Apesar do título, o personagem principal não é o filósofo Quincas Borba, mas sim Rubião, um professor provinciano de Barbacena. O romance pode ser lido como uma continuação indireta de Memórias Póstumas de Brás Cubas, já que retoma a figura do filósofo e de sua doutrina do Humanitismo — uma paródia das filosofias científicas em voga no século XIX, como o darwinismo social, o positivismo comtiano e o naturalismo.
Rubião, homem de meia-idade e de ingenuidade quase infantil, herda a fortuna e o cachorro (também chamado Quincas Borba) de seu amigo filósofo, que morre no início da narrativa. Com a herança, muda-se para o Rio de Janeiro, onde conhece Cristiano Palha e Sofia, casal que encarna a nova elite urbana e parasitária da Corte durante o Segundo Reinado.
Palha representa o oportunismo e a esperteza econômica típicos de uma sociedade em transição, marcada pela ascensão da burguesia sobre a aristocracia decadente. Sofia, sua esposa, é descrita como uma mulher bela, vaidosa e ambiciosa, que manipula Rubião com sutileza e frieza. Juntos, eles simbolizam a elite do Rio de Janeiro que se modernizava à imagem de Paris, tornando-se o centro ilusório de uma civilização em declínio — uma vitrine cosmopolita construída sobre a exploração e o engano.

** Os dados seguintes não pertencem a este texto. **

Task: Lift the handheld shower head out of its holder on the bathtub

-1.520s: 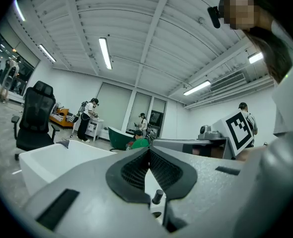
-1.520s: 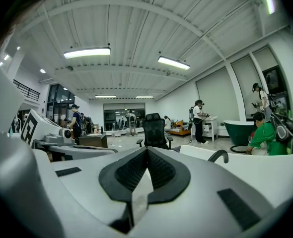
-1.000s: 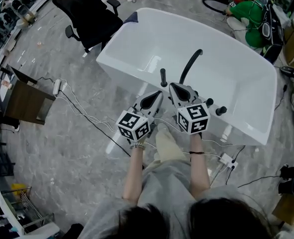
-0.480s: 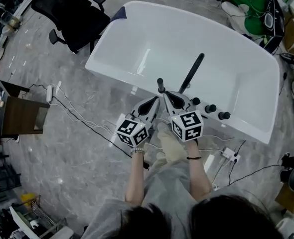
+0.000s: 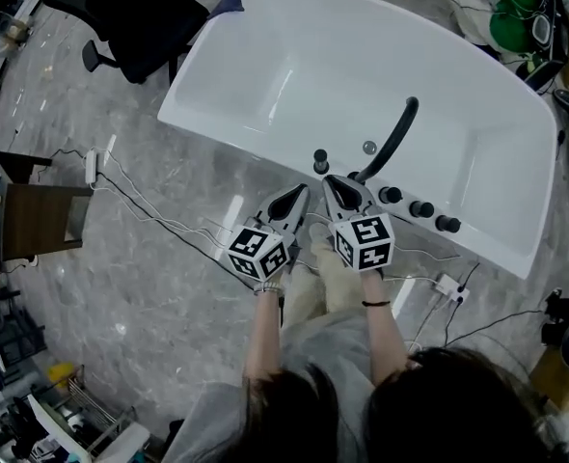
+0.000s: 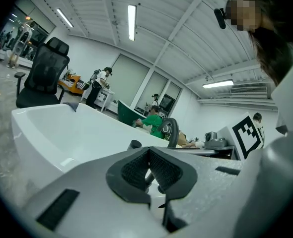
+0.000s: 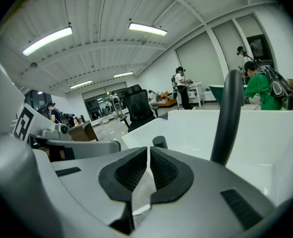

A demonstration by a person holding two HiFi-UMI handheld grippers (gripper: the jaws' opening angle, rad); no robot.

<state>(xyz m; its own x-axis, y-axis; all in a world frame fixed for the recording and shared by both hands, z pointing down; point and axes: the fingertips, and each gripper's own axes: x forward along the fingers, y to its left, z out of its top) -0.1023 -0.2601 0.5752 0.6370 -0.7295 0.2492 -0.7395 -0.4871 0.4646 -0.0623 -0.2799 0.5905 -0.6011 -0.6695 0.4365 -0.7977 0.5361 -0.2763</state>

Ironicamente, Palha e Sofia são a própria encarnação prática do Humanitismo: vivem conforme a lei da sobrevivência do mais forte, a célebre “guerra pelo campo de batatas”, cuja máxima resume a lógica perversa do mundo machadiano — “Ao vencido, ódio ou compaixão; ao vencedor, as batatas.”
Rubião, embora tenha convivido com o filósofo e conheça sua doutrina, é incapaz de aplicá-la. Ele é o “vencido” do campo de batatas: ingênuo, manipulável e desprotegido diante da esperteza social. Sua trajetória é marcada pela ascensão financeira e pela ruína mental, até ser consumido por delírios de grandeza e pela loucura, acreditando-se a reencarnação de Napoleão III. Enquanto ele se perde entre ilusões e ruína, Palha e Sofia prosperam, reformam seu palacete e consolidam sua posição — uma amarga confirmação da lógica humanitista.
Machado de Assis, como de costume, transforma a ironia em método.
Seu narrador em terceira pessoa é intrusivo, onisciente e arrogante, constantemente interferindo na narrativa para dialogar (ou provocar) o leitor. Essa voz autoral é consciente de si mesma, ora zombando das convenções do romance realista, ora desmontando suas próprias estratégias narrativas.
O resultado é uma escrita metaficcional, que reflete sobre o próprio ato de narrar e questiona os limites entre ficção e realidade. O narrador alterna entre a objetividade da crônica histórica e a subjetividade da confissão, o que cria um efeito de instabilidade constante — uma espécie de oscilação entre sanidade e delírio, que espelha a loucura progressiva de Rubião.
Por isso, reduzir Quincas Borba ao realismo é um equívoco. Machado de Assis não é um realista no sentido estrito — ele desmantela o realismo por dentro, ele é um antirrealista cervantino desconstruindo sua pretensa objetividade e substituindo-a por um jogo de múltiplos espelhos entre autor, narrador, personagem e leitor.
Em vez de representar o mundo, Machado o desconstrói. Ele transforma o cotidiano em palco de ironia e desencanto, fazendo da loucura e da filosofia do “vencedor” uma metáfora amarga da sociedade brasileira do Segundo Reinado.
No fim, Quincas Borba é menos um romance sobre heranças e delírios e mais um estudo cruel sobre o homem civilizado — um animal competitivo, ilusório e trágico, condenado a lutar eternamente por um campo de batatas que nunca lhe pertence de fato.